1. A persistent ACP session is running a prompt turn; a running task record exists for that turn, and the durable session-store entry exists.
2. The gateway crashes (or is killed by openclaw update) mid-turn. The in-process live-turn registry is gone, but the persisted session-store entry survives on disk.
3. Before this PR: on restart, the running task record has no endedAt; hasBackingSession sees the surviving entry (Boolean(acpEntry.entry) === true) and treats it as backed forever. The record never reconciles to lost, stays in getInspectableActiveTaskRestartBlockers(), and blocks restart/update until the operator clears state by hand.
4. After this PR: in the gateway (authoritative) process, hasBackingSession consults hasActiveAcpTurn, which is false after a crash. Once the existing 5-minute reconcile grace expires, the record is marked lost, drops out of the restart-blocker set, and restart proceeds. A turn that is genuinely mid-flight keeps hasActiveTurn true and is never reclaimed. A non-authoritative openclaw tasks maintenance CLI process never reclaims any ACP record.

Real behavior proof

Behavior addressed (#88205): a grace-expired status=running ACP task whose session-store entry survives a crash but whose prompt turn is no longer live is reclaimed (lost) and leaves the restart-blocker set; a running ACP task with a live in-flight turn is never reclaimed; and a non-authoritative maintenance process (empty live-turn map) never reclaims a gateway-owned ACP task.

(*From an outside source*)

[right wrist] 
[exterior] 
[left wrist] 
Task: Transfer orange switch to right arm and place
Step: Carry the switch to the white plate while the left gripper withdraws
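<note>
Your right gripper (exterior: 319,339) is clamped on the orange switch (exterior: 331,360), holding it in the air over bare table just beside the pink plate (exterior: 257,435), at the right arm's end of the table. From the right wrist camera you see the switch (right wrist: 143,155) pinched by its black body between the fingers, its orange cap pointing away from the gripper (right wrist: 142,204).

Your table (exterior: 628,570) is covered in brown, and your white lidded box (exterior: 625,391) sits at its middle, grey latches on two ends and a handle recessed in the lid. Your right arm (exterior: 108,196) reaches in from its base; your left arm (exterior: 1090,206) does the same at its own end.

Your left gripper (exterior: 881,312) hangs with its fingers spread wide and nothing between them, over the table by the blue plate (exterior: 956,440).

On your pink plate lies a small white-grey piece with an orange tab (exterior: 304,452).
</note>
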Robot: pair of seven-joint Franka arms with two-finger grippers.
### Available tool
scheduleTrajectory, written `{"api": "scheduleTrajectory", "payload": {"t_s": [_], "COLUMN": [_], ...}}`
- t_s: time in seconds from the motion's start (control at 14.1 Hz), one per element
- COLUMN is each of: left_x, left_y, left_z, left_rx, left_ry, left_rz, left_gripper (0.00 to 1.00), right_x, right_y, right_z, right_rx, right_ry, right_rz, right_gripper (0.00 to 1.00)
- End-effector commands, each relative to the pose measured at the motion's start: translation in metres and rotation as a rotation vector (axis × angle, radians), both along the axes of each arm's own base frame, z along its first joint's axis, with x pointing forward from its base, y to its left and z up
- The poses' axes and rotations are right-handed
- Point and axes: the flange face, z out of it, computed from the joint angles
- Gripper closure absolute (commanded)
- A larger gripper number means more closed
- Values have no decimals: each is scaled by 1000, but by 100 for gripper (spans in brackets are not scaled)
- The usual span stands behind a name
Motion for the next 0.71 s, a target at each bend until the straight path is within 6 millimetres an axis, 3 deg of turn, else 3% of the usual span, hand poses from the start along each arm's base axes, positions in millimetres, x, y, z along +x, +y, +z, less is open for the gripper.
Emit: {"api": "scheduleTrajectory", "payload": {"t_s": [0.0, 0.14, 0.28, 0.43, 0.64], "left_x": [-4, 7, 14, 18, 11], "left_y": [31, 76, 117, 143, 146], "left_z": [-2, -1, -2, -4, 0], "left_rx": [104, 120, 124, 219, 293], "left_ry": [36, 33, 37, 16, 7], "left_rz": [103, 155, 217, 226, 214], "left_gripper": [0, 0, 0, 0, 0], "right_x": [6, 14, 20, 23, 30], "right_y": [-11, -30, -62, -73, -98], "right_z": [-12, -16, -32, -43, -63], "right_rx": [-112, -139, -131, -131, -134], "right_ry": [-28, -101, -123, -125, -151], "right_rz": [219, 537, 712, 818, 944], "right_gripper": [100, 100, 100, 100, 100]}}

Real environment tested (Linux, Node 22, real-component vitest harness driving production runTaskRegistryMaintenance + previewTaskRegistryMaintenance + getInspectableActiveTaskRestartBlockers + hasBackingSession): the harness builds real TaskRecords and exercises the actual reconcile / restart-blocker code paths; only the leaf liveness probes (hasActiveAcpTurn, readAcpSessionEntry, isCronJobActive, getAgentRunContext) and the authoritative flag are injected through the same taskRegistryMaintenanceRuntime seam production uses to wire getAcpSessionManager().hasActiveTurn and the gateway's runtimeAuthoritative: true.

Exact steps or command run after this patch:

1. node scripts/run-vitest.mjs src/tasks/task-registry.maintenance.issue-60299.test.ts --reporter=verbose (AFTER fix)
2. Temporarily revert the ACP branch of hasBackingSession to the shipped entry-existence check (return Boolean(acpEntry.entry)), rerun the same file (BEFORE — liveness gate), then restore
3. Temporarily drop the authoritative-process gate from the ACP branch, rerun the same file (BEFORE — authoritative gate), then restore
4. node scripts/run-vitest.mjs src/tasks/task-registry.test.ts
5. node scripts/run-vitest.mjs src/acp/control-plane/manager.test.ts
6. pnpm exec oxfmt --check --threads=1 src/acp/control-plane/manager.core.ts src/tasks/task-registry.maintenance.ts src/tasks/task-registry.maintenance.issue-60299.test.ts src/tasks/task-registry.test.ts src/gateway/server-startup-early.ts

Evidence after fix (verbatim vitest BEFORE/AFTER on the regression tests):

--- AFTER FIX (both gates in place) ---
 ✓ reclaims a stale running ACP task with no live turn even though its session-store entry survives
 ✓ keeps a running ACP task live while a prompt turn is still in flight
 ✓ does not reclaim a running ACP task from a non-authoritative process even with an empty live-turn map
 Test Files  1 passed (1)
      Tests  19 passed (19)

--- BEFORE (liveness gate reverted to entry-existence Boolean(acpEntry.entry)) ---
 × reclaims a stale running ACP task with no live turn even though its session-store entry survives
   → expected +0 to be 1   (surviving entry treated as backed → zombie never reclaimed)
 ✓ keeps a running ACP task live while a prompt turn is still in flight
 ✓ does not reclaim a running ACP task from a non-authoritative process even with an empty live-turn map
 Test Files  1 failed (1)
      Tests  1 failed | 18 passed (19)

--- BEFORE (authoritative-process gate removed from ACP branch) ---
 ✓ reclaims a stale running ACP task with no live turn even though its session-store entry survives
 ✓ keeps a running ACP task live while a prompt turn is still in flight
 × does not reclaim a running ACP task from a non-authoritative process even with an empty live-turn map
   → expected 1 to be +0   (CLI process with empty live-turn map wrongly reclaims a live gateway-owned turn)
 Test Files  1 failed (1)
      Tests  1 failed | 18 passed (19)

Companion suites green after fix: src/tasks/task-registry.test.ts 72/72, src/acp/control-plane/manager.test.ts 86/86; oxfmt --check clean on all five touched files.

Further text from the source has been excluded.